Lettre à mon amant /

A toi qui fut mon amant si peu de jours et pourtant trop il y a, ce qu’il me semble être une éternité, je te dis ceci :

Je me suis rendue ce matin au commissariat pour répondre des faits que tu me reproches, d’avoir jeté l’opprobre sur ta personne. Non seulement je ne suis pas l’auteure des mots qui t’ont agressés mais je suis juste atterrée, navrée, effondrée de voir que tu me prêtes ces actions. Que tu puisses croire que mon énergie qui me sert à créer, à écrire, à composer de la musique, à réaliser des films, à aimer les animaux, mes proches, ma famille, la nature, la vie je puisse la gâcher à « diffamer ».

Non tu ne me connais pas, car quiconque me connait a minima, saurait que c’est tout simplement aux antipodes de mon comportement, ce que j’avais à te dire je te l’ai écrit il y a bien longtemps et je t’ai rayé de ma vie. Je suis réputée pour mon franc-parler et mon honnêteté.

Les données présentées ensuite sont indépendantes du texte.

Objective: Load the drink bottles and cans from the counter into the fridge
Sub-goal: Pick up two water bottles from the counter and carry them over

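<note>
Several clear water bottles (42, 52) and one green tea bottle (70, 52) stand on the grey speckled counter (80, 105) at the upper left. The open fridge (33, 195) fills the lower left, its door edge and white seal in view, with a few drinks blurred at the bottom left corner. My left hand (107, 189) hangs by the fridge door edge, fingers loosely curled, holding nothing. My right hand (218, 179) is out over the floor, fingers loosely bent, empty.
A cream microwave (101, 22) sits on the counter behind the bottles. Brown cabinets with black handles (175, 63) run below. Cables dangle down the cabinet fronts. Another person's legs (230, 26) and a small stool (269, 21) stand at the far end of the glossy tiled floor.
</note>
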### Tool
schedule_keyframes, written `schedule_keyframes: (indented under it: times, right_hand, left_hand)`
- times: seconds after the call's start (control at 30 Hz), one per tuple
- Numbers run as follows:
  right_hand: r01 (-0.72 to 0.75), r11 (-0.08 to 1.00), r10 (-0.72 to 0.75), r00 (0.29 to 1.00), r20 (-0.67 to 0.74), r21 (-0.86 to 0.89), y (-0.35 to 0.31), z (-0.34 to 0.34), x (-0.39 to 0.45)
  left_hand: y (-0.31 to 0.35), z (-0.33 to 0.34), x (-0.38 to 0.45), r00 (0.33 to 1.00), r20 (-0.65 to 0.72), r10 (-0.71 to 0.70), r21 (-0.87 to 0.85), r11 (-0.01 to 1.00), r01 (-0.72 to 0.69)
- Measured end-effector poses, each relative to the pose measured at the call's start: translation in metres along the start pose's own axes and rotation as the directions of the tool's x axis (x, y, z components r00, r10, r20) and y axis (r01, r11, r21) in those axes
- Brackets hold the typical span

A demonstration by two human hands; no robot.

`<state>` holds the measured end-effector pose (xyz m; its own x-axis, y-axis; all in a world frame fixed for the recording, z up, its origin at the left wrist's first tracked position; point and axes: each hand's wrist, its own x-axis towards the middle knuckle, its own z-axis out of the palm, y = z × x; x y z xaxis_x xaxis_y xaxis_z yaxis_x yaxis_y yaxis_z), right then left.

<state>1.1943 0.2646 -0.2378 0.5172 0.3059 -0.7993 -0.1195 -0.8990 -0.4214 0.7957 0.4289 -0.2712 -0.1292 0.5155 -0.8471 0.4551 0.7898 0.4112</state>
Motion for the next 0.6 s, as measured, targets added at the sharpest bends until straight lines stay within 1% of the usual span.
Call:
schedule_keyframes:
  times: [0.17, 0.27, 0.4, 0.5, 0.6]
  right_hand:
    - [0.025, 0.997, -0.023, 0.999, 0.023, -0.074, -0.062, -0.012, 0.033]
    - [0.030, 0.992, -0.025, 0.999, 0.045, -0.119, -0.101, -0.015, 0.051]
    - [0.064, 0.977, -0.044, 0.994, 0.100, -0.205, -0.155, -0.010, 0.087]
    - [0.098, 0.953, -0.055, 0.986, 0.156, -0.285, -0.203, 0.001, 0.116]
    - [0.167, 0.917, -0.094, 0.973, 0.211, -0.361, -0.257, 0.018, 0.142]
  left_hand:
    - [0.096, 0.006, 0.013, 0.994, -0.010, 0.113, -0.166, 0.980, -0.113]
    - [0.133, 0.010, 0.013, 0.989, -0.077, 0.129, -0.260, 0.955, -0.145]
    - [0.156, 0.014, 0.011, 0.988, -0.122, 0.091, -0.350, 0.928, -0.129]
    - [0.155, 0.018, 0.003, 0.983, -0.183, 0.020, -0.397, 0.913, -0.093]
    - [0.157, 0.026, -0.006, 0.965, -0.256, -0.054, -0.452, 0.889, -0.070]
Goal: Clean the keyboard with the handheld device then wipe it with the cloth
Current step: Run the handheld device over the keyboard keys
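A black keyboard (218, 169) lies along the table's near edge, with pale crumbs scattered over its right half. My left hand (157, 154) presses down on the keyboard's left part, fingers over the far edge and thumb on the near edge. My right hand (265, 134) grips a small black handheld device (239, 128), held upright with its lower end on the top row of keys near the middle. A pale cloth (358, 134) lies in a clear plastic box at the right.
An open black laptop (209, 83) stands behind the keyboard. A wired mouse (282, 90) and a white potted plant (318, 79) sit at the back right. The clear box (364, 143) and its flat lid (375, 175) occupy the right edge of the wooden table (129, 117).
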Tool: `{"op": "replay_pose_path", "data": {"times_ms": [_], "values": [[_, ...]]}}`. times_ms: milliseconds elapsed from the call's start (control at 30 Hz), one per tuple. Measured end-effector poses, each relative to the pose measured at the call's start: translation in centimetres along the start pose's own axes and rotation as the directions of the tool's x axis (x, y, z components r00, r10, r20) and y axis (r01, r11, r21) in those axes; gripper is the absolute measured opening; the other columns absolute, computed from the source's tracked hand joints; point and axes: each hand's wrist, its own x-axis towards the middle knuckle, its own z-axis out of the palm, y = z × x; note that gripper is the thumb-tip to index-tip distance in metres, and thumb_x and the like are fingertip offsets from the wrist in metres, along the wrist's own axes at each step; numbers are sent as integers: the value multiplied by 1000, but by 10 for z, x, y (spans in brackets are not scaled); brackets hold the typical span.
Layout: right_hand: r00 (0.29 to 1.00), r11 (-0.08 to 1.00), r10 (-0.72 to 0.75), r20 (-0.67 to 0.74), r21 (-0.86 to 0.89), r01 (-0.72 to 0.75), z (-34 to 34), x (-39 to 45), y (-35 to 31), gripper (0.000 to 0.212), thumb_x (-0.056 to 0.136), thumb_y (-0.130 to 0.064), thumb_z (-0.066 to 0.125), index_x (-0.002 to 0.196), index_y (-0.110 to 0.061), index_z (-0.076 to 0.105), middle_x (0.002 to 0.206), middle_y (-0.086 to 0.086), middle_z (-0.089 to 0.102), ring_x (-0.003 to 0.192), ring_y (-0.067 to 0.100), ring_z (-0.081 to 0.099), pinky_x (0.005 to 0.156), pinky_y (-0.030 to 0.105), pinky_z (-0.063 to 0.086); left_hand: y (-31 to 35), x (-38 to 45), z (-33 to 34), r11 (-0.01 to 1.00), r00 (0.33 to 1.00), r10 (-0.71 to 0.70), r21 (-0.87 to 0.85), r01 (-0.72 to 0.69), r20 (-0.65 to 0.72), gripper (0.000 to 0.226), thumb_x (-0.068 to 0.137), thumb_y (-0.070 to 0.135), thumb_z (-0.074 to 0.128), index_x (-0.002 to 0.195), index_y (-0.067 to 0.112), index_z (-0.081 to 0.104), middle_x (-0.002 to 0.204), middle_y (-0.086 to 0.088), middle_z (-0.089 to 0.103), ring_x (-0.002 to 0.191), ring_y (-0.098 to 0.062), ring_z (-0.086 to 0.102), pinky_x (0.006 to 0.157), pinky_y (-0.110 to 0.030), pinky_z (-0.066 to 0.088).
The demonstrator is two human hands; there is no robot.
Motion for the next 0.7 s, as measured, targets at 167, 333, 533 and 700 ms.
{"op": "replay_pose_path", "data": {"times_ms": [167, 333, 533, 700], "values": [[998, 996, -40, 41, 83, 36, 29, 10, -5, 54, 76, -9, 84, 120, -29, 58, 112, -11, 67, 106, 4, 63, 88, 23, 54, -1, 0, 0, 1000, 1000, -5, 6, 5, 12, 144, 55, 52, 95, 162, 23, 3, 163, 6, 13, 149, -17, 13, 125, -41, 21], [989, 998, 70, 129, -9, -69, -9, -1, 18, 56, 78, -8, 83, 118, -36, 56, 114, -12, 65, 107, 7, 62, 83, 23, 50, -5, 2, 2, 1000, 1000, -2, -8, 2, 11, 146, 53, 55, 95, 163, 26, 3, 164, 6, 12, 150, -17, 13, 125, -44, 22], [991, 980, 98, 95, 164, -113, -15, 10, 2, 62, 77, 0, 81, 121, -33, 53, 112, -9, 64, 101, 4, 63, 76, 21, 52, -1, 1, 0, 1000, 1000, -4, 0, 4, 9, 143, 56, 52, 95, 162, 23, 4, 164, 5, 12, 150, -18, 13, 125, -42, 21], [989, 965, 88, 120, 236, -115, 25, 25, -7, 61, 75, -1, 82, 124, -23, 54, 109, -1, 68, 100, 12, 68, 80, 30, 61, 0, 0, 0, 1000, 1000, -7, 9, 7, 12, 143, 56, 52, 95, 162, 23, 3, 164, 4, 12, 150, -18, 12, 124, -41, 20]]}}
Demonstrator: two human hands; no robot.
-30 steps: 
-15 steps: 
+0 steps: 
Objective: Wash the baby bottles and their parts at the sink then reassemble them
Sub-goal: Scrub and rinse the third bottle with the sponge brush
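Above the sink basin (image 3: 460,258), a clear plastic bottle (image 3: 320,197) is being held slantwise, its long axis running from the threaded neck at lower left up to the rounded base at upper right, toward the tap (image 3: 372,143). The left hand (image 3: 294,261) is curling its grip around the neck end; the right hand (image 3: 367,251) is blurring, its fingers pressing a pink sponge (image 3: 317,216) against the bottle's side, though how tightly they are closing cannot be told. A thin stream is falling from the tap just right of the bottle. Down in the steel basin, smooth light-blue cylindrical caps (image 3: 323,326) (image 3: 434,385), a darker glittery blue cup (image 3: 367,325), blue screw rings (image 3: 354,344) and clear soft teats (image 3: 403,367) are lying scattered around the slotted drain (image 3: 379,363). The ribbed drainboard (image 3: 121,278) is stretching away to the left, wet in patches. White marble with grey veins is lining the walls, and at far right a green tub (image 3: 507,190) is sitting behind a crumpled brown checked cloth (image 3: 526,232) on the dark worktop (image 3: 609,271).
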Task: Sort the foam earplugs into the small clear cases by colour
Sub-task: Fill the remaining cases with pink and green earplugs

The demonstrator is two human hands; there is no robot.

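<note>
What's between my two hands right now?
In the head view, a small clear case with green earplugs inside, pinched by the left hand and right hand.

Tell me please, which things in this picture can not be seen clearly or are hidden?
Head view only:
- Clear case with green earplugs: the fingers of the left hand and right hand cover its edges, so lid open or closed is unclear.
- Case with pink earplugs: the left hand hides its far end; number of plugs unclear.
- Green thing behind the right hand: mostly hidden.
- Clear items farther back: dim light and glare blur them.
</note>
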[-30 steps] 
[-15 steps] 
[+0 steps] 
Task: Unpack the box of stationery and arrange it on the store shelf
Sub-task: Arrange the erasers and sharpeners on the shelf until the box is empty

J’ai mis du temps à m’en remettre, pas de ton charme irrésistible très relatif, mais du peu d’égard que tu as eu pour moi. Et non content de m’avoir manqué de respect en 2015, tu me traines dans la boue encore deux ans plus tard, causant de l’angoisse et du questionnement à mon compagnon, moi-même et mes proches.

Je te dirais qu’il n’y a pas de fumée sans feu, que comme on fait son lit on se couche etc. pourtant je te souhaite sincèrement de trouver un sens à ta vie, d’arrêter de médire et de maudire. Le plus lorsque l’on est croyante comme moi, c’est que l’on a une certaine notion de l’empathie, de la miséricorde. Arrête de haïr la vie, elle te le revaudra peut être.

J’espère ne plus jamais entendre parler de toi ni dans cette vie ni dans une autre.

A bon entendeur.

Caresse /

²

Oui j’ai eu du mal à lâcher le bleu pâle de cette nuit de pleine lune, parce que de toutes les fenêtres ouvertes, à part la soufflerie de cette clim sans arrêts, m’apaisait enfin un silence désiré tout le jour.

La nuit se savoure comme quelque chose de très personnel, de très solitaire, de fragile et d’éphémère.

Ah ça oui il y aura toujours les jours avec et les jours sans, mais aussi les nuits suspendues.

Ton frère /

Il a la peau livide et tannée des momies celtes de la Côte d’Or, l’œil brillant comme une bille de verre abîmée sur les trottoirs par les enfants combattifs. Il y a dans ces mots l’étincelle qui met le feu à la poudre mouillée. Ces gestes ont le goût de l’arrière pays pierreux et sec et ne relèvent plus depuis longtemps d’aucun code de bonne conduite.
Tu l’as précédé dans les sillons malaisés de toutes les cours. Tu es un brigand, c’est un ogre.

Préférer s’éloigner du feu /

Les frondaisons sont pâles et les peupliers se courbent sous le vent triste de l’Auvergne macabre.

Le ciel s’ouvre bien sûr, mais c’est loin vers la Côte d’Or. Là, les fenêtres ont toutes le reflet métallique des soleils noyés. La pluie secoue les wagons-citerne des trains de fret que je dépasse de gare en gare. Je regarde les bourrasques comme une série de gifles, les vents comme la poussière des déserts américains, la poudre que l’on ôte de son vêtement d’un geste sec de la main.

Et maintenant les Margots de pluie se déversent sur ma vitre comme la morve dégoutante des enfants pleureurs.

Les blés vibrants sont devenus glauques, moites, je me bat contre une violence sociale qui n’a pas lieu d’être et je tourne le dos à l’orage qui a immobilisé notre train sur la voie. Je met des kilomètres entre eux et moi et je reçois encore leurs messages merdiques qui me tirent comme les élastiques des jokaris vers cette situation écœurante que je fuis.

Les éclairs illuminent à intervalles réguliers les fenêtres du fond.